1. Iain Fletcher - Search Technologies. Data Quality, the Missing Ingredient for Enterprise Search
The essential problem introduced in the talk was the poor data leads to poor search and dissatisfaction on the part of the users in the service they get from the deployed system. Problems increase with time, search administrators need to constantly update their systems to cope with growth in data. Failure to tackle these problems leads to increasing users dissatisfaction - evidence shows that half the time or less, users do not get what they want. Relevance ranking has come along way over the years, however many ranking algorithms need to be tuned to the collection they retrieve on, optimizing on constants such as B and k1 in the BM25 matching function. I've done some of this type of work myself, and had some success at the Web Track @ TREC.
A possible solutions is auto-personalisation, however Iain suggested that this may not work well, and there is evidence for this in the academic literature.
Iain stated the search engines tend to rely on meta-data, and he gave the example of Google who rely on well written pages from which meta-data can be extracted. Thus classification using the meta-data extracted can narrow down the search for the user providing the user with some ability to improve their search result (as always with search, this must depend on the user's ASK). When writing web pages to be retrieved it is best to remove non-relevant text from page to increase the chances of the page being retrieved - this is the process of 'cleaning' the data. An example would be to have a bio of an author on every page of their website - this would impact on search negatively. A process of normalization can be used to ensure that relevant text is put together on the same page, increasing the chance of better search results.
Iain then talked about complexity management, which can be a real problem in search. He advocated the use of TQM (Total Quality Management) for search, using a black box method to find problems. Optimizing on one variable is problematic, as one does not know the effect of doing this on other variables - a holistic approach needs to be done if this is going to work in any sensible way. I myself used a brute force approach to optimizing tuning constants on the BM25 matching function, but you could think of using machine learning to do this - Microsoft have used Gradient Descent techniques for this kind of work (I can dig up the reference on request).
Iain concluded with a number of suggestions as follows:
- Data needs be thought about properly. Focus needs to be on the data, rather than the search engine.
- A formal model of data is required, and a data model design is needed. In the discusion later, it appears that in my circumstances no formal document is available to provide this information or the requirements for search.
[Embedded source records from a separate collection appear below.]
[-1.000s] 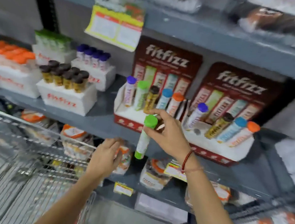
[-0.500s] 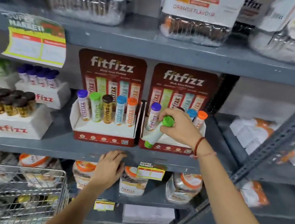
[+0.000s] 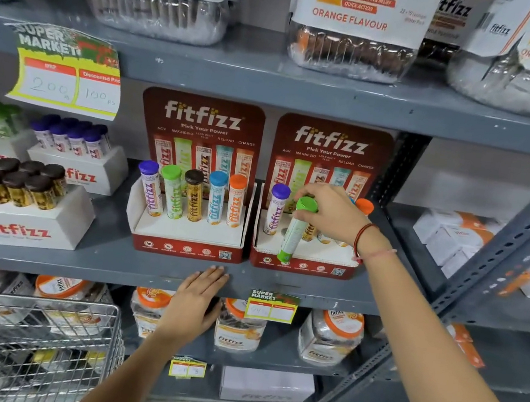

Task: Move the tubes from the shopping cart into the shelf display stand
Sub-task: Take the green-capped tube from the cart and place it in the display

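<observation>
My right hand [image 3: 332,212] grips the cap end of a green tube [image 3: 294,234], tilted, its lower end over the front edge of the right fitfizz display stand [image 3: 302,265]. That stand holds a purple-capped tube [image 3: 275,212]; brown, blue and orange ones are partly hidden behind my hand. The left fitfizz display stand [image 3: 185,241] holds several upright tubes of different colours. My left hand [image 3: 194,302] lies flat, fingers apart, against the front edge of the grey shelf [image 3: 82,262]. The wire shopping cart [image 3: 22,348] is at the bottom left.
White fitfizz boxes with brown-capped [image 3: 12,183] and purple-capped tubes [image 3: 71,137] stand left on the shelf. Jars [image 3: 238,327] fill the shelf below, clear tubs [image 3: 352,51] the shelf above. A slanted perforated metal upright [image 3: 490,262] runs on the right. A yellow price tag [image 3: 68,76] hangs at the upper left.
The view has closed in on the stands. My right hand has carried the green tube up from in front of the shelf edge to the right stand, turning it steeper. My left hand stays on the shelf edge.
</observation>
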Tool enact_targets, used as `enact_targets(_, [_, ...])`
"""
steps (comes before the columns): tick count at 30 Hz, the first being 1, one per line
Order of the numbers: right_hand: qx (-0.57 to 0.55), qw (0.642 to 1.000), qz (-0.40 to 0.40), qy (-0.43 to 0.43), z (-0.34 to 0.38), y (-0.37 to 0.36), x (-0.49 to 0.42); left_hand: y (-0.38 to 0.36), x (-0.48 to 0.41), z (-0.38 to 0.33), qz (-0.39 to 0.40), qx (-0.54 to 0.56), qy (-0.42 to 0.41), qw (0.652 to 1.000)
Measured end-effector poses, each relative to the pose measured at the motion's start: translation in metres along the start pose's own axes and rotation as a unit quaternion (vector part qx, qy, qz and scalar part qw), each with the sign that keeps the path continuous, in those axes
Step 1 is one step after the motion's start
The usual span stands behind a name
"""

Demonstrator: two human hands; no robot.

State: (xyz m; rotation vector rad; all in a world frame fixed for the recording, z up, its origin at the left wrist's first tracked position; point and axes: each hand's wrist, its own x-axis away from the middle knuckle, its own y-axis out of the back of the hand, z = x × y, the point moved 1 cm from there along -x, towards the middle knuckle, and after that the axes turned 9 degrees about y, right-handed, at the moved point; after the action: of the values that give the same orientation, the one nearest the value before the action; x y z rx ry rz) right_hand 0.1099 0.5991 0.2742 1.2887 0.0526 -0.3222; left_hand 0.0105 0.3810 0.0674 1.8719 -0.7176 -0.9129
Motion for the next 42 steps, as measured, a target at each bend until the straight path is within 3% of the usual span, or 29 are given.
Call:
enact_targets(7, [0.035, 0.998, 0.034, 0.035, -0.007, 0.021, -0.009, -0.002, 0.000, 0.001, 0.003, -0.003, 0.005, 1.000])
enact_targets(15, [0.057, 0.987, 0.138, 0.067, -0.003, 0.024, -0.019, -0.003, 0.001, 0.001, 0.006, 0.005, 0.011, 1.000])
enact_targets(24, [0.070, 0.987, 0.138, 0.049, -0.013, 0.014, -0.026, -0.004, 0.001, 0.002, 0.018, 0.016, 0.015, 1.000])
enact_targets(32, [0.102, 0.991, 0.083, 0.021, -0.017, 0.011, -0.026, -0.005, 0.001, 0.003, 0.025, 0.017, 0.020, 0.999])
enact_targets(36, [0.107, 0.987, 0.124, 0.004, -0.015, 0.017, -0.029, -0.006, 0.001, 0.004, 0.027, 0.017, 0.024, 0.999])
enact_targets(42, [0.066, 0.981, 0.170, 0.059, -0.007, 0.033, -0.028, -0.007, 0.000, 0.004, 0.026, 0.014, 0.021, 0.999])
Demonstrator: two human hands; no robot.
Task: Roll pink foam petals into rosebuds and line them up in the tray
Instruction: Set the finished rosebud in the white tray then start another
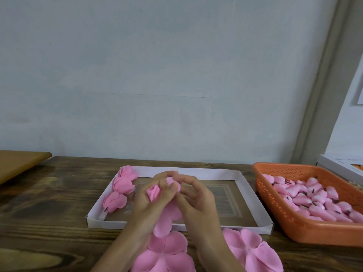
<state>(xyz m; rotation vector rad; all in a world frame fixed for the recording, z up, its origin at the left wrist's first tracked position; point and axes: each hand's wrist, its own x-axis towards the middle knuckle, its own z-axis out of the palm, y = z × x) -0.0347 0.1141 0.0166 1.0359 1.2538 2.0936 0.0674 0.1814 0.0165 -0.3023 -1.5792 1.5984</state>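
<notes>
A half-rolled pink rosebud (154, 192) is held over the white cardboard tray (253, 195). My left hand (151, 201) grips the bud, its fingers curled round the rolled core. My right hand (196, 195) pinches a loose petal of the same piece against the bud; more of that petal (167, 218) hangs down between my wrists. Three finished rosebuds (121, 185) lie in a column along the tray's left wall. Flat pink foam petal sheets (169, 254) and a second sheet (253, 250) lie on the table in front of the tray.
An orange perforated plastic basket (279, 205) at the right holds several small pink buds (318, 201). The dark wooden table (49, 203) runs to a pale wall. A lighter wooden board (19, 161) sits at the far left, white boxes (341, 165) at the far right.
</notes>
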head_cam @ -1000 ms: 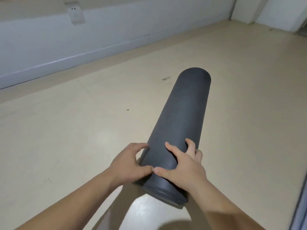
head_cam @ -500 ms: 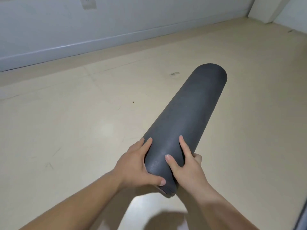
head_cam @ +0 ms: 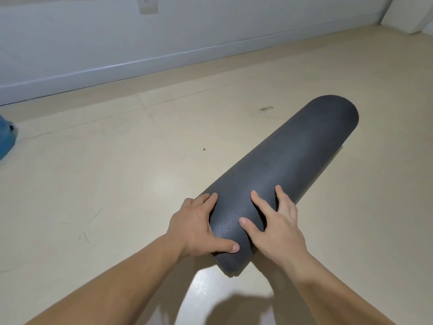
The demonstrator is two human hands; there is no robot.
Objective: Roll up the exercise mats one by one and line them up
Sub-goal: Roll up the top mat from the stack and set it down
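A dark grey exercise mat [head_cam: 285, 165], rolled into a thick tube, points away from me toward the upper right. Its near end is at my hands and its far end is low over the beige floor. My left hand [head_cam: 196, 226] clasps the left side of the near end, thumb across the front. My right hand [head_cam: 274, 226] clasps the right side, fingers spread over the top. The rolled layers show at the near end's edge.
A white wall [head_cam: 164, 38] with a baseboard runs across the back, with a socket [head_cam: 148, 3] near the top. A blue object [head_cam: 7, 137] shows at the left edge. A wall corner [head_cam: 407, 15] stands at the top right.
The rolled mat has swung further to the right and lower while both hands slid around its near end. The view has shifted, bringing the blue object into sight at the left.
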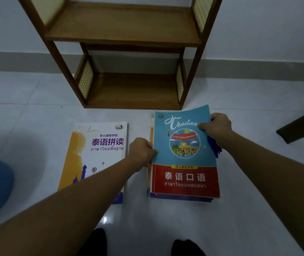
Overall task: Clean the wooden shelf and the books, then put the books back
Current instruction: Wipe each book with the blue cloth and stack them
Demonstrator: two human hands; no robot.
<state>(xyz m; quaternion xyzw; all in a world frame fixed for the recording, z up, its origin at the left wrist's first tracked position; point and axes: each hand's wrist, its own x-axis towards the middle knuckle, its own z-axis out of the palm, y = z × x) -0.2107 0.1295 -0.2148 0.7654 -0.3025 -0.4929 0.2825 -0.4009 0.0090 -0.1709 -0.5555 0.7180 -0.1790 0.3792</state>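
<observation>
shelf on floor, behind books | single book front-left | book stack just right of it | top book gripped between left hand and right hand

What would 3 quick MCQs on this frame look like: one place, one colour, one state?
1. Where does the white-and-yellow book lie?
A) on the upper shelf board
B) flat on the floor, left of the blue-and-red book
C) on top of the blue-and-red book

2. What colour is the bottom band of the blue-and-red book's cover?
A) red
B) green
C) black

3. What state is the wooden shelf in?
A) packed with books
B) tipped on its side
C) upright, with no books on the boards in view

Key:
1 B: it rests on the tiles just left of the left hand, which grips the other book's edge.
2 A: the band under the blue part is red with white characters.
3 C: both boards seen show bare wood.
</observation>
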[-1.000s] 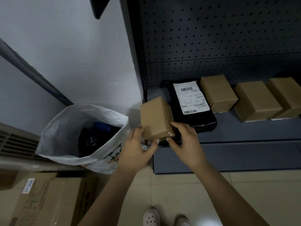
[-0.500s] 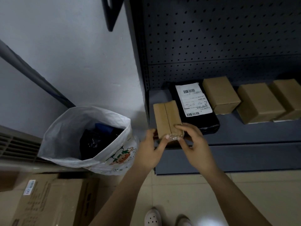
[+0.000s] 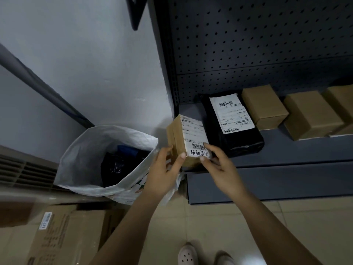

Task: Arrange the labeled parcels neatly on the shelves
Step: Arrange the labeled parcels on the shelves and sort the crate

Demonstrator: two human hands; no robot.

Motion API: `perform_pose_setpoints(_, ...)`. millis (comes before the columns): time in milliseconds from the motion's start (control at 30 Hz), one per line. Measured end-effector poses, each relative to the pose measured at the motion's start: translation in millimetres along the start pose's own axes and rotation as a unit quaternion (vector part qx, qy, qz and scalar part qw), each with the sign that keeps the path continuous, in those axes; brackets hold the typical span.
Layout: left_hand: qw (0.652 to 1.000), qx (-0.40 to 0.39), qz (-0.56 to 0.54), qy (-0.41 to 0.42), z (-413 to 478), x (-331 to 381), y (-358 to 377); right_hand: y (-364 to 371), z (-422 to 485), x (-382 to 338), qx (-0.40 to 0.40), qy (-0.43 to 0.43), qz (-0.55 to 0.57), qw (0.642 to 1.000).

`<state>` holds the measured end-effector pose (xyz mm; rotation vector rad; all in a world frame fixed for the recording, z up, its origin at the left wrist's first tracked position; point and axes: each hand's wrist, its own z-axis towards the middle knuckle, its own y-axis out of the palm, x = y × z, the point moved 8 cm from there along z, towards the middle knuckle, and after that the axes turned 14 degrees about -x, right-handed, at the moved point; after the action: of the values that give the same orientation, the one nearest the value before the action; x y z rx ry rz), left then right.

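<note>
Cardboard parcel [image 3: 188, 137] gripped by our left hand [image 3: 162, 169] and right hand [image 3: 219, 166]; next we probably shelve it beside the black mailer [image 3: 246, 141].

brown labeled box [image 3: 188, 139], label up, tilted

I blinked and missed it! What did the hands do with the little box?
The left hand and right hand rolled the small box over: plain side up before, then its taped seam, now its white label. They still grip it over the left end of the shelf. The black parcel, brown boxes and white sack stayed put.
</note>
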<state>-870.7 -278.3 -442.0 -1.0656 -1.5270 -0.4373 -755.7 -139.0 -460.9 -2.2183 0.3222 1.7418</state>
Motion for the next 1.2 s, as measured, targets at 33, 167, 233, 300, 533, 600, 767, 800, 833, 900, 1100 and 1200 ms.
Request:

Transparency is a very important factor.
- A process to keep search working is essential, and adapt to changes in the data, as it grows with time. Otherwise the search will break!
2. Charlie Hull - Flax Search. Just the Job - Employing Solr for Recruitment Search
Charlie gave an interesting talk on the practical application of search technologies to a real world case study, in this case Reed Recruitment. Reed recruitment has significant data problems with 3 million job seekers in their database, and around 300 end users dispersed throughout 350 offices the UK. Their search before the new system was implemented on a transactional system using Oracle, the relational database system.
To say the oracle search was clunky would be something of an understatement. The user had 20/30 fields to choose from, and had to wait a significant length of time for the results as 100's of millions of database records were processed. Data was held on salaries etc as well as unstructured information such as CV's and job specifications. Oracle is fine for data, but very poor for unstructured data IMHO.
In order to create the new search, data had to be extracted from Oracle and transformed to a format which could be used by a search engine such as Solr. Based on XML two processes are defined:
- Indexer: extract and process the data from Oracle.
- Config: builds and verifies the data for the search engine.
Charlie describe the process using a diagram, which I don't have but was illuminating and helped understanding (I won't try and replicate it here, my drawing skills are rubbish!). Reed did the interface part of the projects, as they know their users well.
Overall I found this a very useful case study of applying open source software to real world problems. Later on in the discussion, there was an interesting interaction on using open source vs. propriety software. Largely this is due to policy according to Iain Fletcher, which invariably means Microsoft. I was reminded of the old adage "nobody ever go sacked for buying IBM", these days its "nobody ever go sacked for buying Microsoft"!
The search is now live and working well - Reed are satisfied with it. On interesting fact that emerged was that there is considerable resistance from users who have got used to using the old system. This is normal, and reminds me that the only reason Dialog is around is because information scientists using it demand access to a command line interface (power users who want to retain control of their world, and prevent disintermediation). These problems to not appear to occur with new members of staff, not yet initiated into the ways of the old system.